**WORK REQUEST**. The expected output is the first line of the data below and every line after it, up to and including the line containing "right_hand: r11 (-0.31", each reproduced exactly.

_ _ _

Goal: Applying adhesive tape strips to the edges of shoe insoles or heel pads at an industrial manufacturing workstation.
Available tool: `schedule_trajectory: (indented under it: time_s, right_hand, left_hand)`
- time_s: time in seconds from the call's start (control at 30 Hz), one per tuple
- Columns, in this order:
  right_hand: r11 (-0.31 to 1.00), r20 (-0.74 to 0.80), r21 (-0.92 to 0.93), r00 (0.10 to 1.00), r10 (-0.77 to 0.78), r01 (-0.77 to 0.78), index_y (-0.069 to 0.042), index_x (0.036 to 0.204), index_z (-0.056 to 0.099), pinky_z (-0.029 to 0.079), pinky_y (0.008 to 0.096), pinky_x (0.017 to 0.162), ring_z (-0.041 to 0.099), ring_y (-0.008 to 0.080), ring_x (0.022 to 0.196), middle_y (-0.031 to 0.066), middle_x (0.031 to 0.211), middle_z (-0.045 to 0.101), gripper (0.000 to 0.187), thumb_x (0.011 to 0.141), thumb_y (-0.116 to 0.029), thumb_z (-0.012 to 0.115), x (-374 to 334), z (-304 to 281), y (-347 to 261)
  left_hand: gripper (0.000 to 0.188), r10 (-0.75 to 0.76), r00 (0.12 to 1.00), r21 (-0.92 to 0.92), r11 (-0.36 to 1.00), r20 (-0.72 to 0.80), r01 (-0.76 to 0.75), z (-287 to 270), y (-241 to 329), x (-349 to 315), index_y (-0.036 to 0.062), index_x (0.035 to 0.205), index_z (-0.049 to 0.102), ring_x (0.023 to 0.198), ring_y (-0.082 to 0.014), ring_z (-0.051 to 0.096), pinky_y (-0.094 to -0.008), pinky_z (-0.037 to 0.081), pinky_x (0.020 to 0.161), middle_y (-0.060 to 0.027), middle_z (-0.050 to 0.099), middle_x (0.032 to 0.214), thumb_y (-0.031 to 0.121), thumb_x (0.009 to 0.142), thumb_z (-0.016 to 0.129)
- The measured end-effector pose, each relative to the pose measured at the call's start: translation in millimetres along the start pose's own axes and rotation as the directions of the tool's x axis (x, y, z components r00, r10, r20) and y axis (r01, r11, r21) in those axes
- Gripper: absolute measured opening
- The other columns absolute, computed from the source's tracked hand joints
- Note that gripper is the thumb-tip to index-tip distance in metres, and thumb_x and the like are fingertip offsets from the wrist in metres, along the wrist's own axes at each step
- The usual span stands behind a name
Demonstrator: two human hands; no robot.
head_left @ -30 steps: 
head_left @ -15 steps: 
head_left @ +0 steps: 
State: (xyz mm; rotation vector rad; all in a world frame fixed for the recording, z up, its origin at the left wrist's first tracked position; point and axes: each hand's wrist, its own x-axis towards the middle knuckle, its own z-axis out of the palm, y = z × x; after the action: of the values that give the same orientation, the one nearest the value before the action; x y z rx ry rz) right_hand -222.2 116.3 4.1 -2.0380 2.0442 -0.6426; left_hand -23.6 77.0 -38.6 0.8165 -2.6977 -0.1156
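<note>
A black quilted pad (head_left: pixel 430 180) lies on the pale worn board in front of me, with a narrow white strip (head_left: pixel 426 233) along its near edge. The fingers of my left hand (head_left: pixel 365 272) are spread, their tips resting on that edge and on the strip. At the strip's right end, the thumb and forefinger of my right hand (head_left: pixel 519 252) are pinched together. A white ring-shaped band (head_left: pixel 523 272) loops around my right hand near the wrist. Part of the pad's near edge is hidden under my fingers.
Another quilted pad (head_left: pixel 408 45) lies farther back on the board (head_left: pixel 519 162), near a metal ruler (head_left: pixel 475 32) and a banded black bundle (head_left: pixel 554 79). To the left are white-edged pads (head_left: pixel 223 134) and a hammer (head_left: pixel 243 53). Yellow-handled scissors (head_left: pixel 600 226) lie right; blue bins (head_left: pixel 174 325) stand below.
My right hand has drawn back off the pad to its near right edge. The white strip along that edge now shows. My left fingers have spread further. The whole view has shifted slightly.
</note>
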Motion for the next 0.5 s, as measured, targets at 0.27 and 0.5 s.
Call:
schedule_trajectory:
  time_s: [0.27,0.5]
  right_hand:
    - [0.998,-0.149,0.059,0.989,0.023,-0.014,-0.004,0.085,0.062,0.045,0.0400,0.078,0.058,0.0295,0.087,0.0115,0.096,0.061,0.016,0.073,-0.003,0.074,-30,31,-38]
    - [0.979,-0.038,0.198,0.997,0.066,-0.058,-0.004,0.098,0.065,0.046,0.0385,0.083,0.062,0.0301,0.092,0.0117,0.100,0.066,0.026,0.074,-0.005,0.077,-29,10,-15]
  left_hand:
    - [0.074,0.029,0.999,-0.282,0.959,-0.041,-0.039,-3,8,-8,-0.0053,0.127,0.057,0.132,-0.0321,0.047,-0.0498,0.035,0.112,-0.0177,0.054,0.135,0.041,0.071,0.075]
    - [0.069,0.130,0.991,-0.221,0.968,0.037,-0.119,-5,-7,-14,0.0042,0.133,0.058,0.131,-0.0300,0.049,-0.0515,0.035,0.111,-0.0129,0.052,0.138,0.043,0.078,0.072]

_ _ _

**TASK ANSWER**.
Goal: Applying adhesive tape strips to the edges of shoe insoles or heel pads at an industrial manufacturing workstation.
Available tool: `schedule_trajectory: (indented under it: time_s, right_hand, left_hand)`
- time_s: time in seconds from the call's start (control at 30 Hz), one per tuple
- Columns, in this order:
  right_hand: r11 (-0.31 to 1.00), r20 (-0.74 to 0.80), r21 (-0.92 to 0.93), r00 (0.10 to 1.00), r10 (-0.77 to 0.78), r01 (-0.77 to 0.78), index_y (-0.069 to 0.042), index_x (0.036 to 0.204), index_z (-0.056 to 0.099), pinky_z (-0.029 to 0.079), pinky_y (0.008 to 0.096), pinky_x (0.017 to 0.162), ring_z (-0.041 to 0.099), ring_y (-0.008 to 0.080), ring_x (0.022 to 0.196), middle_y (-0.031 to 0.066), middle_x (0.031 to 0.211), middle_z (-0.045 to 0.101), gripper (0.000 to 0.187), thumb_x (0.011 to 0.141), thumb_y (-0.116 to 0.029), thumb_z (-0.012 to 0.115), x (-374 to 334), z (-304 to 281), y (-347 to 261)

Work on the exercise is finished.